(Data items)
+--

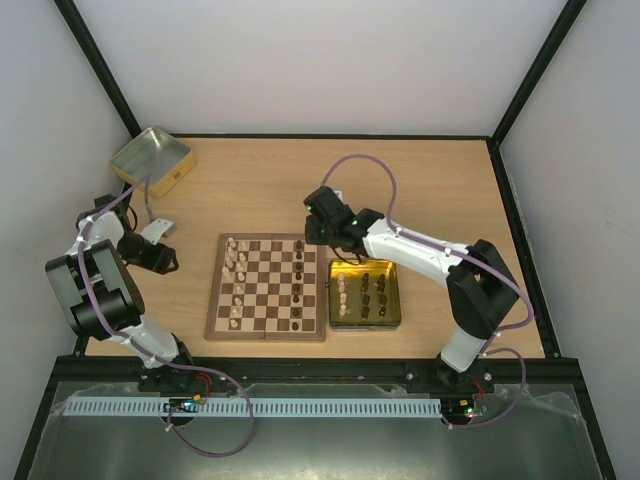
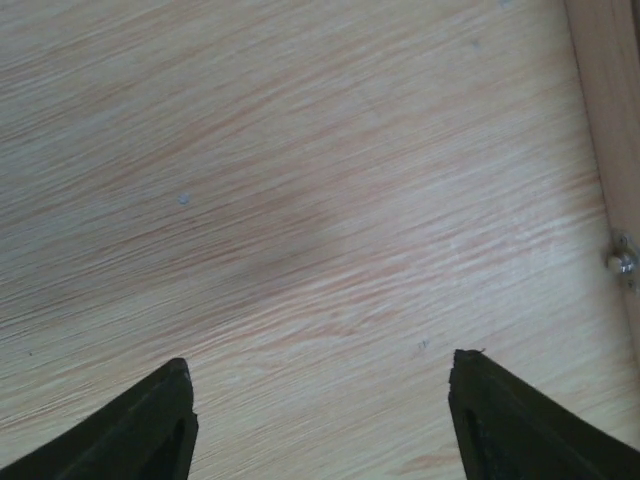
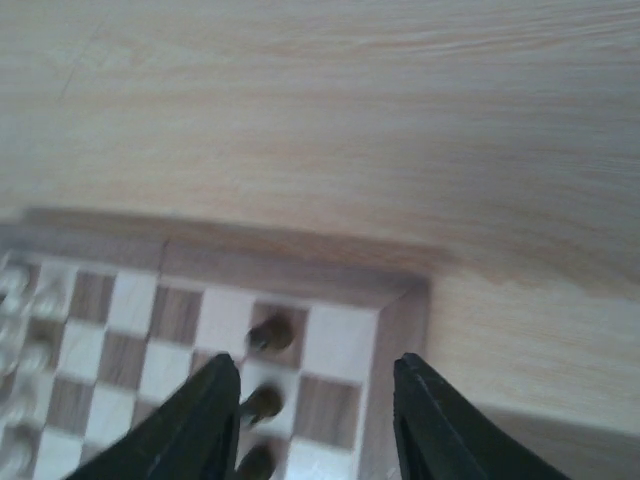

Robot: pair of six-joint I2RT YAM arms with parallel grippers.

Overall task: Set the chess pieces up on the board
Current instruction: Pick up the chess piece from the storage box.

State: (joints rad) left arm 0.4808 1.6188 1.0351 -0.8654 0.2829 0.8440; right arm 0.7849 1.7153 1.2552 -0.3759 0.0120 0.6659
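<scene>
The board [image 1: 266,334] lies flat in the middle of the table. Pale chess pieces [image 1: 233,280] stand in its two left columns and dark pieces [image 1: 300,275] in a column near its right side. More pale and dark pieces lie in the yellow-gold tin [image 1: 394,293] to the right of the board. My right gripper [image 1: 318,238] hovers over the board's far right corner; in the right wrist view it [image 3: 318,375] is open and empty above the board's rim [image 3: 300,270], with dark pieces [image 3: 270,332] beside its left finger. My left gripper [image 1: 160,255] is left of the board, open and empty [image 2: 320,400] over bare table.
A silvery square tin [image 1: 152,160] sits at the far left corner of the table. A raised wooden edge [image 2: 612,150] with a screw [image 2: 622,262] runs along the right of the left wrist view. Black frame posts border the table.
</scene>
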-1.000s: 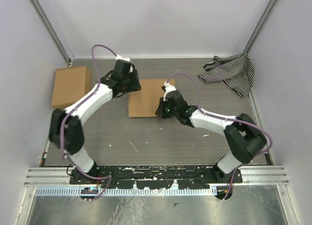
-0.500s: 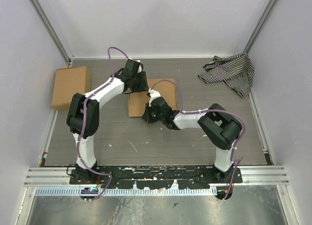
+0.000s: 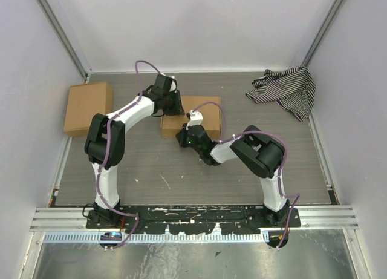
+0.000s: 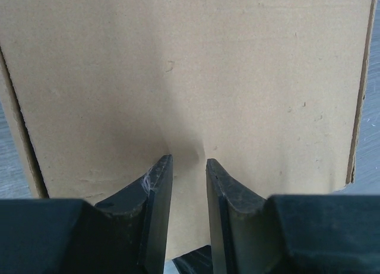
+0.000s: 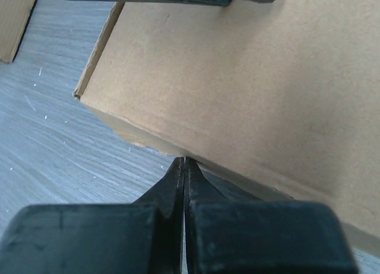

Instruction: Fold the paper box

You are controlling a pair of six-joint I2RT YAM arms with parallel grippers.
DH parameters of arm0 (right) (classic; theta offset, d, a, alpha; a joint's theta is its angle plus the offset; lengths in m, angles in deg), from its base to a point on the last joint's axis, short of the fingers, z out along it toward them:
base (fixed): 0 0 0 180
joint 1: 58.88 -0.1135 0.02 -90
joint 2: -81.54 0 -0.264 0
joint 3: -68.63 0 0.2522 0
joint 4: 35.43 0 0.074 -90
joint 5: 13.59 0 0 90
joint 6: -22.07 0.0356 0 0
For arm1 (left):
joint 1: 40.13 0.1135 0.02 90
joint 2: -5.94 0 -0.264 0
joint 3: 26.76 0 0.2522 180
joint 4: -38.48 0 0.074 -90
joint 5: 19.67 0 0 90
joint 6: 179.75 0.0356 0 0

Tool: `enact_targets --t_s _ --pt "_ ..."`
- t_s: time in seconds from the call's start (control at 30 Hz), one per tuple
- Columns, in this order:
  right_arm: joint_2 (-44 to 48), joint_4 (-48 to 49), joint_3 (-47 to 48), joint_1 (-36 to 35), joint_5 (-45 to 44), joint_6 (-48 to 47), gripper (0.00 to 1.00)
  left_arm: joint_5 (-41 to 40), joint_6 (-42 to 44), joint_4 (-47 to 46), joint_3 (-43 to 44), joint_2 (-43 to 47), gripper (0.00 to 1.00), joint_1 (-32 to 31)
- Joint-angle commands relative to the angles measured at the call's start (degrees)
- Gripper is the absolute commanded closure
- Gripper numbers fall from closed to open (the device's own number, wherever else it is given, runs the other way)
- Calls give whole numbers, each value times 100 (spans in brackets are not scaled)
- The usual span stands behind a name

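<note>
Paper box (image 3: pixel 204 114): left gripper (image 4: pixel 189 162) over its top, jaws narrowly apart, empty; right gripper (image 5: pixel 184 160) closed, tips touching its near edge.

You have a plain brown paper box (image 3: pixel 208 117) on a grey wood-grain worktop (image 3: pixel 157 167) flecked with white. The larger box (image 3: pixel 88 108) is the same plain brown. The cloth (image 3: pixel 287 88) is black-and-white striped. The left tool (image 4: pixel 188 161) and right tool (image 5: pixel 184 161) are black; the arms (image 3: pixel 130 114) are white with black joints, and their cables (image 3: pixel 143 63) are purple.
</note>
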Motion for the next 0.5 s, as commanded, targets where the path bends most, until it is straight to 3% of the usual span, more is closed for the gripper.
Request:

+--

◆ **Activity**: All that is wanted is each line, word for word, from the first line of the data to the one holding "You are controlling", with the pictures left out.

◆ **Answer**:
Robot: pair of six-joint I2RT YAM arms with parallel grippers.

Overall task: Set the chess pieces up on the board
Current instruction: Pick up the chess piece from the storage box.

State: (joints rad) left arm 0.4808 1.6188 1.0351 -0.8654 0.2829 0.8440; right arm 0.7849 1.7153 1.2552 -0.3759 0.0120 0.6659
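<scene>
The board [image 1: 266,334] lies flat in the middle of the table. Pale chess pieces [image 1: 233,280] stand in its two left columns and dark pieces [image 1: 300,275] in a column near its right side. More pale and dark pieces lie in the yellow-gold tin [image 1: 394,293] to the right of the board. My right gripper [image 1: 318,238] hovers over the board's far right corner; in the right wrist view it [image 3: 318,375] is open and empty above the board's rim [image 3: 300,270], with dark pieces [image 3: 270,332] beside its left finger. My left gripper [image 1: 160,255] is left of the board, open and empty [image 2: 320,400] over bare table.
A silvery square tin [image 1: 152,160] sits at the far left corner of the table. A raised wooden edge [image 2: 612,150] with a screw [image 2: 622,262] runs along the right of the left wrist view. Black frame posts border the table.
</scene>
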-1.000s: 
-0.500s: 
+0.000s: 
+0.000s: 
+0.000s: 

Instruction: Fold the paper box

You are controlling a pair of six-joint I2RT YAM arms with parallel grippers.

This exercise has been answered in full.